Salah satu contoh sosok tersebut ialah Maratua Siregar yang biasa dipanggil pak Regar. Selama 54 tahun hidupnya, banyak manis dan pahit hidup yang beliau lalui. Dimulai dari tahun 1994, pak regar pindah dari tanah kelahirannya, yaitu Mandailing Natal ke Tarutung dengan harapan mendapatkan pekerjaan. Namun, manusia hanya bisa berencana selebihnya Tuhan yang mengatur, begitulah perumpamaan yang tepat dengan kondisi Regar. Sudah 1 tahun di Tarutung, namun pekerjaan tak kunjung ada dan pada akhirnya tepatnya tahun 1995 beliau memutuskan untuk pindah ke Gaperta Ujung dan menetap di sana sampai sekarang. Beliau tinggal bersama abang pertamanya, semenjak ditinggal pergi selamanya oleh kedua orang tua.
Dengan keterbatasan fisik yang dimiliki beliau, tentu tidak banyak pekerjaan yang dapat dilakukan dan menjadi pengemis adalah hal yang paling mungkin dilakukan. Selama 20 tahun, Regar melakukan kegiatan ini dari terbit hingga tenggelam sang fajar, dari satu tempat ke tempat lain dengan harapan mendapat belas kasihan orang lain. Selama itu juga, Regar bertahan dengan pendapatan yang tak menentu tiap harinya dan perasaan was-was jika sewaktu-waktu digusur oleh pihak Dinas Sosial. Hari berganti hari, minggu berganti minggu, dan tahun berganti tahun hingga pada suatu hari naas menimpa Regar, beliau ditangkap oleh pihak Dinas Sosial.
Beliau dan pedagang lainnya dibawa ke kantor untuk didata, lalu dibawa ke daerah Binjai dan dikumpulkan di sebuah aula untuk diberikan arahan dan pembinaan oleh petugas satpol PP. Semenjak saat itu beliau tidak lagi melakoni pekerjaan mengemis karena beliau merasa begitu hima. Mereka dibentak, dipaksa untuk ikut, dan dikumpulkan untuk mendengarkan arahan yang dimana arahan tersebut tidak sesuai dengan apa yang dikatakan. Katanya akan mendapatkan bantuan hidup, katanya akan diberikan pemberdayaan, tetapi pada akhirnya semuanya hanya sekedar katanya. Hingga sekarang tidak pernah ada bantuan yang sampai ditangan mereka baik dari pemerintah pusat maupun lingkungan sekitar tempat tinggal.

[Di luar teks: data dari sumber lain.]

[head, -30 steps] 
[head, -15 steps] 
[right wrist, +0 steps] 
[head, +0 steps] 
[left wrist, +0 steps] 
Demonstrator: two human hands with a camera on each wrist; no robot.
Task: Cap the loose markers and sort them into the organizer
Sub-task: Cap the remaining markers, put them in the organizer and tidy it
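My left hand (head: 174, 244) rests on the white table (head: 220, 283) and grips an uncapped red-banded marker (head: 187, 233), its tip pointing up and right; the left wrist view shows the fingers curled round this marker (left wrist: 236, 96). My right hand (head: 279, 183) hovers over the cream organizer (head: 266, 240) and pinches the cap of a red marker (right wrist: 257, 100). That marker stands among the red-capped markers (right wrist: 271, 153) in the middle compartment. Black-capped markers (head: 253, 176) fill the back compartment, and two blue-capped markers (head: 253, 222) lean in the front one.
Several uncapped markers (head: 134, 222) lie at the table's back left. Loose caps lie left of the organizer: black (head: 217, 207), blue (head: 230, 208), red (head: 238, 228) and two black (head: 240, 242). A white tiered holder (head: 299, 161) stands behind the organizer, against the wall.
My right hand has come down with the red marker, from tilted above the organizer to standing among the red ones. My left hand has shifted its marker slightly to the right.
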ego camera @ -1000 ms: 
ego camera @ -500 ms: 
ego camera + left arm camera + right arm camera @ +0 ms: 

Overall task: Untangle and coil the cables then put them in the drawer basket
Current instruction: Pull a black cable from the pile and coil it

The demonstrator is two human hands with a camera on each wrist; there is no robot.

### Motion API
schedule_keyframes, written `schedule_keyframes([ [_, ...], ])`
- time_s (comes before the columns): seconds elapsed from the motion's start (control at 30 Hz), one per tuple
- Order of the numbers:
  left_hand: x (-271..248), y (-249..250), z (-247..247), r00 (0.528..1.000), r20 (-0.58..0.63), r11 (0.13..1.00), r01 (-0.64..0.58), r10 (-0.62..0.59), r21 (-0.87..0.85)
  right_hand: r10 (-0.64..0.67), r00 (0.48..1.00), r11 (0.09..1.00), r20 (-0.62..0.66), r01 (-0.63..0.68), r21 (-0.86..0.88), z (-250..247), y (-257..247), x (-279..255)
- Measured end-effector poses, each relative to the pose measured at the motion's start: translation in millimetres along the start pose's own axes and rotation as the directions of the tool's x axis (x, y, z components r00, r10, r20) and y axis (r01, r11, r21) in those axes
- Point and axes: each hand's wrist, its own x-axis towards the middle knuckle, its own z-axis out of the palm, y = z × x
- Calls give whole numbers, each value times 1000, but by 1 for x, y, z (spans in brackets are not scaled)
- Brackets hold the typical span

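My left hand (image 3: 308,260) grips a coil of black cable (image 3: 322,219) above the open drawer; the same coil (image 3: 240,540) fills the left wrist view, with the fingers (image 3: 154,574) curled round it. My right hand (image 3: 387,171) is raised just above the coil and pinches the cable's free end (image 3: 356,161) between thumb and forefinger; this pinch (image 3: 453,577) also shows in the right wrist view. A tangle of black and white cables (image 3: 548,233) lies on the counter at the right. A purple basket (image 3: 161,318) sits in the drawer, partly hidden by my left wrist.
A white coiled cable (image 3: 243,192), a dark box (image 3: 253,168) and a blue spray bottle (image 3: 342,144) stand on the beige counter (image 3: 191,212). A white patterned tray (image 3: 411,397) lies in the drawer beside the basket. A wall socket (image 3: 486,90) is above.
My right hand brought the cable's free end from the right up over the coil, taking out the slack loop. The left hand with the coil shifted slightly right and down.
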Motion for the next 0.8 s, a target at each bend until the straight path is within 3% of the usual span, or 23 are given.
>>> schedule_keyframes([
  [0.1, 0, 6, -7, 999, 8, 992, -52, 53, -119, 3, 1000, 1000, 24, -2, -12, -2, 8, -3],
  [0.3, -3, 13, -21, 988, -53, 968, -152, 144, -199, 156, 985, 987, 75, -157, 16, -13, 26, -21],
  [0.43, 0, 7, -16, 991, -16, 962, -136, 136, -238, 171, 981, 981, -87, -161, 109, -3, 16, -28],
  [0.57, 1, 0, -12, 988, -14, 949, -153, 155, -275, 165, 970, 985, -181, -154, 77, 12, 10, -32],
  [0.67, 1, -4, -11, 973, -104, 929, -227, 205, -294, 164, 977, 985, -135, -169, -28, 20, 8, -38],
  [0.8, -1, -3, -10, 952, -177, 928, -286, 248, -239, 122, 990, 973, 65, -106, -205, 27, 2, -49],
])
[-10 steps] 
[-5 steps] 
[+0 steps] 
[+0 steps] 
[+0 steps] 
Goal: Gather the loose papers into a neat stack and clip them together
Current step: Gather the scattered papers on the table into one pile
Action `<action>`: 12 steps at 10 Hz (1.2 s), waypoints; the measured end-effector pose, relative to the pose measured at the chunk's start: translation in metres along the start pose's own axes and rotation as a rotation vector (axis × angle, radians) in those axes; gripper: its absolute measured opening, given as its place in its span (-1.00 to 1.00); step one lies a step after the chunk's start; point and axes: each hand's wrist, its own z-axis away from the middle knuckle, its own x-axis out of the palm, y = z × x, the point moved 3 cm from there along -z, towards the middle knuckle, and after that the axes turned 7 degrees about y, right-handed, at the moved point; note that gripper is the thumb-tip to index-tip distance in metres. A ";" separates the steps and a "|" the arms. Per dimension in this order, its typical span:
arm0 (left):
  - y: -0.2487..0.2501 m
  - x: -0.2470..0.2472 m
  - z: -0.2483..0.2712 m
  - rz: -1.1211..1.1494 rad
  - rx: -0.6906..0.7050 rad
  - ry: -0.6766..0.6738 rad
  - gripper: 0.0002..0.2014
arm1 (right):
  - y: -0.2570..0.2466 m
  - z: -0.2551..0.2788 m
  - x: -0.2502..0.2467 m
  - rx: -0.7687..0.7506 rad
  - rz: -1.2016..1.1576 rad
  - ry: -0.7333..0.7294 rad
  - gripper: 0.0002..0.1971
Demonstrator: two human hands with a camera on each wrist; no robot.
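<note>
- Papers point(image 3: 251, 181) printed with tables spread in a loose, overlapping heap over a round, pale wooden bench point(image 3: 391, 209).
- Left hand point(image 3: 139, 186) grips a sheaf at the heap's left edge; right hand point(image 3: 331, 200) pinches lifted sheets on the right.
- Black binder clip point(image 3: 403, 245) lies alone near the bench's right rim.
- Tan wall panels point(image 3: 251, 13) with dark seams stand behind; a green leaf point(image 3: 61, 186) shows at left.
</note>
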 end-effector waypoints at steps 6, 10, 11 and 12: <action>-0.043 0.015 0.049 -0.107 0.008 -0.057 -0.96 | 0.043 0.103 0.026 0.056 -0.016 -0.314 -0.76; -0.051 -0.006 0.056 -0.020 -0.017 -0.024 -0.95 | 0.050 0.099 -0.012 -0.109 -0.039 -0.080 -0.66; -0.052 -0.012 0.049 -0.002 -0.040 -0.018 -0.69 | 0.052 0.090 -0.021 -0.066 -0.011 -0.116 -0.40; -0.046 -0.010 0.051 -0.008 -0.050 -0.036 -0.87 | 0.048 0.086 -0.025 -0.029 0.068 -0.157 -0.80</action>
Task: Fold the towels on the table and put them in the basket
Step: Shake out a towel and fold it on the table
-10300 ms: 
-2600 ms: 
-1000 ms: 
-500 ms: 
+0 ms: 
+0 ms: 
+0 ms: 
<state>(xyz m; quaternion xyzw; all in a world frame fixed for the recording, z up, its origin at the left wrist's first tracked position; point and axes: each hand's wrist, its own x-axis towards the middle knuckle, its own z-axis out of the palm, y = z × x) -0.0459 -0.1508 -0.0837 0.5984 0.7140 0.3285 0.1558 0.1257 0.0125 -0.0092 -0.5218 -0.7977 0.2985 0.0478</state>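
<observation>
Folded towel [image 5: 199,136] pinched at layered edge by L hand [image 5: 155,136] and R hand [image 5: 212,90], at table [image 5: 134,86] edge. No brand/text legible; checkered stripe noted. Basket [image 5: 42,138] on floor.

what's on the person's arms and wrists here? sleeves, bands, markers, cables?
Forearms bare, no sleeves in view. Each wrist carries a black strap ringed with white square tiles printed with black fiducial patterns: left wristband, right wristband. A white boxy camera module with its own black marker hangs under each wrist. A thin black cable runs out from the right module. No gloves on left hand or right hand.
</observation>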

Melihat ketidakpastian tersebut, Regar akhirnya memutuskan untuk menjadi pedagang tisu dan masker. Berlokasi di depan RM Simpang Raya, Jl. Gatot Subroto No 305, Kota Medan. Sudah 1,5 tahun berjualan tisu dan masker dilakukan, meskipun pendapatan yang dihasilkan tidak banyak, tetapi setidaknya lebih menjamin dan mencukupi untuk kebutuhan sehari-hari. Beliau berjualan dari pukul 10.00 WIB – 19.00 WIB. Setiap harinya, beliau diantar jemput oleh kenalan dengan menaiki becak barang dan membayar sebesar Rp 60,000,-. Untuk belanja barang biasanya sekitar 1 kali dalam seminggu tergantung seberapa habis dagangan. Harga yang ditawarkan beragam mulai dari Rp 3,000,- (tisu ukuran sedang), Rp 10,000,- (tisu isi 250 lembar), dan Rp 15,000,- (masker duckbill per kotak). Dilihat dari segi harga sangatlah murah dan terjangkau, namun masih ada saja oknum-oknum yang tidak punya hati seakan-akan mempermainkan. Lagaknya akan membeli banyak, tapi hanya sekedar bertanya ujung-ujungnya tidak jadi membeli. Jika seperti itu, hanya tersenyum dan sabar yang bisa dilakukan Regar. Meskipun begitu, beliau tetap semangat dalam berdagang, sudah nyaman adalah alasan utama yang dikatakan beliau. Nyaman dalam segi pendapatan yang pasti ada tiap harinya, nyaman tidak digusur-gusur, dan nyaman tidak ditatap rendah lagi. Namun, dua keluhan Regar selama berdagang yaitu tempat yang tidak efisien dan biaya untuk ongkos transportasi yang terlalu mahal menurutnya. Kondisi cuaca yang tidak menentu membuat pak Regar kesulitan untuk berpindah tempat terlebih karena kondisi fisiknya dan ongkos antar jemput yang terlalu mahal seakan mencekik beliau, “untung tidak pasti , pengeluran sudah pasti,” ucap Regar.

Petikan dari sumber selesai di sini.